Ask HN: What's the current state of NoSQL ?

simonw · on Feb 1, 2010

NOSQL = Not Only SQL - I don't think you should ever expect it to completely replace SQL since they're good at different things. I've played with a bunch of NOSQL engines (including CouchDB, MongoDB, App Engine, Solr, Xapian and Tokyo) and while I really like them and would use them for a bunch of problems, for most of my projects the ability to create arbitrarily complex queries using joins is essential for rapidly iterating and trying out new ideas.

Instead, I'd suggest using NOSQL stuff to complement SQL. Songkick use MongoDB as a fast caching layer for example: http://effectif.com/ruby/manor/denormalising-your-rails-appl... - and I've found Redis incredibly useful as a way of handling write-heavy parts of my applications and dealing with requirements to return random elements.

One of the most interesting aspects of document stores such as CouchDB is that they are schemaless, which for some problem sets is incredibly powerful - anything where you might be tempted to use key/value pairs in SQL for example.

gridspy · on Feb 1, 2010

I'd only consider NoSQL if you expect a very heavy load and one of these:

   - You have live data that is changing very regularly
   - You have a large quantity of flat data (think column-oriented databases)
   - You don't need to index / find data and it is very flat 
     (perhaps simple files on disk will allow you to store more)

Plus :

- You cannot possibly put off going NoSQL until you have further established yourself in the marketplace

For Gridspy, we have live data and I expect large quantities of pretty flat data.

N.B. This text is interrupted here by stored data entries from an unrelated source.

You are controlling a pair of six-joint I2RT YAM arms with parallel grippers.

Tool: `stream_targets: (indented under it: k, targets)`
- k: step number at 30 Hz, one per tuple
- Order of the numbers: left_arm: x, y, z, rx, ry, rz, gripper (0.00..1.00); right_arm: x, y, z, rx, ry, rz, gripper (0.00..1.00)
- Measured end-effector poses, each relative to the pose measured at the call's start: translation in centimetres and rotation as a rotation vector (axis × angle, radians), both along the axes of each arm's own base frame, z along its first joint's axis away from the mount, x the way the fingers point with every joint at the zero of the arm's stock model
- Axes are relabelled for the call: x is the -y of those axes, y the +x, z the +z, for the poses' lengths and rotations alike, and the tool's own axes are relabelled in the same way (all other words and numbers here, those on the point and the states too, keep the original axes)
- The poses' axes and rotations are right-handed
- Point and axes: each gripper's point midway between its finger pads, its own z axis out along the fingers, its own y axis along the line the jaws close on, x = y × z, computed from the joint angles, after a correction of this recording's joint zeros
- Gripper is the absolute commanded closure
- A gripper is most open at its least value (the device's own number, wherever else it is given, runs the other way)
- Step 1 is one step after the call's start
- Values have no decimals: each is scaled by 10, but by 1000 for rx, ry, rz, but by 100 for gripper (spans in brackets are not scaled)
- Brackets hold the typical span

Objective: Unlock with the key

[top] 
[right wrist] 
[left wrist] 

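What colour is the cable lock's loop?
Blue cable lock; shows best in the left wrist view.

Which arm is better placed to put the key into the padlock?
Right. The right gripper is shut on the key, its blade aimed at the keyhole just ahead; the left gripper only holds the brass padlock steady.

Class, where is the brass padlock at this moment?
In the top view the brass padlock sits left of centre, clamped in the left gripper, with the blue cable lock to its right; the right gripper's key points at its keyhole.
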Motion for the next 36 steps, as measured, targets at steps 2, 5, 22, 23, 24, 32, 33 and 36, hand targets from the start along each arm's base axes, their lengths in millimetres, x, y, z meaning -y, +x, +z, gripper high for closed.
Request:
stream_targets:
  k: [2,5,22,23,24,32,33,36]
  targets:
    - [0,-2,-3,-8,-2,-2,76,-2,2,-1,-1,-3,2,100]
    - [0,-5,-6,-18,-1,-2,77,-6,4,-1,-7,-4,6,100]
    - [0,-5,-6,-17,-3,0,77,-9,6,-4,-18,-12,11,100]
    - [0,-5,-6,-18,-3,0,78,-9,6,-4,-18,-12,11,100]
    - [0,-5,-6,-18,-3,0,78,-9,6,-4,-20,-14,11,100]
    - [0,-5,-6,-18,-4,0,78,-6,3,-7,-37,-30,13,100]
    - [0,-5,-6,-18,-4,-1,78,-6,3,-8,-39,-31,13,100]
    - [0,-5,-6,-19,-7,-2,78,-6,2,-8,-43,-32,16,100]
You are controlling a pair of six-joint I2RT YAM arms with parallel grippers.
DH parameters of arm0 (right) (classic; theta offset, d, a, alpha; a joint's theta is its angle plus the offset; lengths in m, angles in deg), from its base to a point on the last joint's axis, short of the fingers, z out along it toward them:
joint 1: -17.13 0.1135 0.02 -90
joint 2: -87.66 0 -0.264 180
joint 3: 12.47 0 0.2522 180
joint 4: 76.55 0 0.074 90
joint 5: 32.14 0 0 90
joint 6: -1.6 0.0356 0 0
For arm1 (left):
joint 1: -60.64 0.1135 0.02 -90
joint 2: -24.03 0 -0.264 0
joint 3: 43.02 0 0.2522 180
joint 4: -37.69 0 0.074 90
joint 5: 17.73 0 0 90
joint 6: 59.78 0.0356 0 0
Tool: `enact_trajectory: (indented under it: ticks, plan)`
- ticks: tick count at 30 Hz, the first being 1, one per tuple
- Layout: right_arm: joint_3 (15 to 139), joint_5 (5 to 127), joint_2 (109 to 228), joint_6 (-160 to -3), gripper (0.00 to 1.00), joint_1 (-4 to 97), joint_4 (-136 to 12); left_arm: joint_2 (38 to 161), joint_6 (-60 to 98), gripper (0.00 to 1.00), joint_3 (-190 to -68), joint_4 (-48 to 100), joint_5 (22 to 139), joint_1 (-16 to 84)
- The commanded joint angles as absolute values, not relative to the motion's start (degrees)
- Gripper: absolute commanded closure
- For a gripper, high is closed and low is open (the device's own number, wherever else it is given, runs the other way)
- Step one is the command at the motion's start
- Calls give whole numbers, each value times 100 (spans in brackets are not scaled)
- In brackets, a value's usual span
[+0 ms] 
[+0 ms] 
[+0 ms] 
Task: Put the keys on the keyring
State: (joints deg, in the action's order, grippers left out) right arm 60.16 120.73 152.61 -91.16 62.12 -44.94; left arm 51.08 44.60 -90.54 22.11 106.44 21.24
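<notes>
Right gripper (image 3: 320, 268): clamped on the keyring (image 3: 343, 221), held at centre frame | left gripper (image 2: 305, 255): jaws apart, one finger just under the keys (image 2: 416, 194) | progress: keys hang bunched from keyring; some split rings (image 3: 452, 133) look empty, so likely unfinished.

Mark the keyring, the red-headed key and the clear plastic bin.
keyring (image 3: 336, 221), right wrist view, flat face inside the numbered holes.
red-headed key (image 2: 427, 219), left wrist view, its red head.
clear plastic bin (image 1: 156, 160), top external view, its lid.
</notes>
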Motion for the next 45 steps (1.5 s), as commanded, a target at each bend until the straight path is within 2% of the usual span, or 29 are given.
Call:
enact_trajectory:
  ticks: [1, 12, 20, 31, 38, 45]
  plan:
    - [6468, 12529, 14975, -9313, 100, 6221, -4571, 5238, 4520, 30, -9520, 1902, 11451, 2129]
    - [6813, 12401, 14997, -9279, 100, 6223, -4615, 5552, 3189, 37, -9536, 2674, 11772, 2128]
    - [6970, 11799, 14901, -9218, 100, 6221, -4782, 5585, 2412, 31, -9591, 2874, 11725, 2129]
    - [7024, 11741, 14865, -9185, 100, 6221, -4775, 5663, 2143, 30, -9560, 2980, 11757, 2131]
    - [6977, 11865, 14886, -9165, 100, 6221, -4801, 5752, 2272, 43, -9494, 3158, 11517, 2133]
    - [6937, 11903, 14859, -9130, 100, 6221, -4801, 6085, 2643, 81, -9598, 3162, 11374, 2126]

It makes sense to stream the data directly to the user via messaging rather than polling through a database. Plus, I plan to store large quantities of high resolution data in a specialised database or dumped to disk - it will be much smaller and simpler without the indexing information since I don't need to search it, only slice it.

See http://blog.gridspy.co.nz/2009/09/database-meet-realtime-dat...

m0th87 · on Feb 1, 2010

To be fair, I think there are a lot more use cases than that. My last project and my current one both used NoSQL solutions. The former because graph walking is painful in SQL and the latter because schemaless documents enable so many new scenarios (in my case, the automatic mapping of user-created forms to the backend). For me, the performance ramifications of NoSQL is way overplayed compared to its usability improvements. It is certainly not a successor or replacement to SQL, but for applications that handle a lot of unstructured or semi-structured data, NoSQL makes code tighter, simpler and easier to reason about. Which means less bugs and faster deployments.

EDIT: I should qualify this argument by stating that I'm talking about datastores that support custom queries (like MongoDB and CouchDB) rather than ginormous k/v stores (like Tokyo Cabinet). I've found limited usefulness for the latter.

gridspy · on Feb 1, 2010

You know when you have a special case. If you don't - just the most convenient off the shelf database and get back to adding core functionality.

It sounds like you do, however I think that there are a lot of people who have no real reason to move away from SQL other than fashion. The database choice should be just like any other engineering decision - often your familiarity with the new tool is very important.

JulianMorrison · on Feb 1, 2010

MongoDB is good for non-flat data if you can live with "transactions" that operate only within one "document". (You can do a surprising amount with this, using complicated select-and-alter primitives.) And it has indexes.

The "mmap and update in place" design has upsides and down. Up: it's very fast and it doesn't allocate any new space for simple updates. Down: data will be trashed if the DB is shut down rudely, so you need a replica of each node just to keep ACID.

justinsb · on Feb 1, 2010

Is your app pushing the limits of SQL databases? Is there any reason to look at NoSQL other than the fact that it's 'cool'? Currently all the NoSQL databases are very early adopter products, and each have their own strengths and weaknesses, so you'll have to choose a NoSQL database whose strengths match the area where a SQL database is failing you, and where the weaknesses aren't deal breakers.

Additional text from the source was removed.